TASK GOAL: Everything in the listing should be restated word for word.
○ ○ ○
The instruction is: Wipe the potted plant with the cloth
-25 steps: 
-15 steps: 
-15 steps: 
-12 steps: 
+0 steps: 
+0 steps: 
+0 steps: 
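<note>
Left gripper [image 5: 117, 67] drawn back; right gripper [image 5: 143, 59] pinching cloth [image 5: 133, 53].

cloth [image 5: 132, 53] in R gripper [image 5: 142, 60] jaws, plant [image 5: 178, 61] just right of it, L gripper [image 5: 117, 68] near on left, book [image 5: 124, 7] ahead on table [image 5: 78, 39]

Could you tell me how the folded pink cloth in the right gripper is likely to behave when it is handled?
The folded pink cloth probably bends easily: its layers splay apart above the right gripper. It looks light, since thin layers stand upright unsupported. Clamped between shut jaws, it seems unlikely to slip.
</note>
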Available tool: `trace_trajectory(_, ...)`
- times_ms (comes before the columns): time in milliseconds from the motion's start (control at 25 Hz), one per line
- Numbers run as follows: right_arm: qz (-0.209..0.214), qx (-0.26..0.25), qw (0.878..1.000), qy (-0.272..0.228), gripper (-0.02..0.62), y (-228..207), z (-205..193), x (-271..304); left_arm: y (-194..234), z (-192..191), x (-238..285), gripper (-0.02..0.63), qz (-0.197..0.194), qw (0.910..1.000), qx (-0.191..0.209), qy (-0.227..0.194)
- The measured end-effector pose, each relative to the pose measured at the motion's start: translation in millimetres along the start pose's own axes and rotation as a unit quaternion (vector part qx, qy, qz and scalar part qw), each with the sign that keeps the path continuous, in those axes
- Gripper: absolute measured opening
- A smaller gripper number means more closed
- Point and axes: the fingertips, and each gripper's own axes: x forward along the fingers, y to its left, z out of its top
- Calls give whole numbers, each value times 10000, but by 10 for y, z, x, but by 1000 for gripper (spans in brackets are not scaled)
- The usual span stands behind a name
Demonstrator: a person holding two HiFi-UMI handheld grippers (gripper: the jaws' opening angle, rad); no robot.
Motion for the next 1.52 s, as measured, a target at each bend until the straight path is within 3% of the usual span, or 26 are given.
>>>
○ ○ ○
EXPECTED ANSWER:
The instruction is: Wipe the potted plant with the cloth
-25 steps: 
-15 steps: 
-15 steps: 
-12 steps: 
+0 steps: 
+0 steps: 
+0 steps: 
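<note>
Left gripper [image 5: 117, 67] drawn back; right gripper [image 5: 143, 59] pinching cloth [image 5: 133, 53].

cloth [image 5: 132, 53] in R gripper [image 5: 142, 60] jaws, plant [image 5: 178, 61] just right of it, L gripper [image 5: 117, 68] near on left, book [image 5: 124, 7] ahead on table [image 5: 78, 39]

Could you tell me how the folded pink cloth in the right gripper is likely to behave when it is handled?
The folded pink cloth probably bends easily: its layers splay apart above the right gripper. It looks light, since thin layers stand upright unsupported. Clamped between shut jaws, it seems unlikely to slip.
</note>
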Available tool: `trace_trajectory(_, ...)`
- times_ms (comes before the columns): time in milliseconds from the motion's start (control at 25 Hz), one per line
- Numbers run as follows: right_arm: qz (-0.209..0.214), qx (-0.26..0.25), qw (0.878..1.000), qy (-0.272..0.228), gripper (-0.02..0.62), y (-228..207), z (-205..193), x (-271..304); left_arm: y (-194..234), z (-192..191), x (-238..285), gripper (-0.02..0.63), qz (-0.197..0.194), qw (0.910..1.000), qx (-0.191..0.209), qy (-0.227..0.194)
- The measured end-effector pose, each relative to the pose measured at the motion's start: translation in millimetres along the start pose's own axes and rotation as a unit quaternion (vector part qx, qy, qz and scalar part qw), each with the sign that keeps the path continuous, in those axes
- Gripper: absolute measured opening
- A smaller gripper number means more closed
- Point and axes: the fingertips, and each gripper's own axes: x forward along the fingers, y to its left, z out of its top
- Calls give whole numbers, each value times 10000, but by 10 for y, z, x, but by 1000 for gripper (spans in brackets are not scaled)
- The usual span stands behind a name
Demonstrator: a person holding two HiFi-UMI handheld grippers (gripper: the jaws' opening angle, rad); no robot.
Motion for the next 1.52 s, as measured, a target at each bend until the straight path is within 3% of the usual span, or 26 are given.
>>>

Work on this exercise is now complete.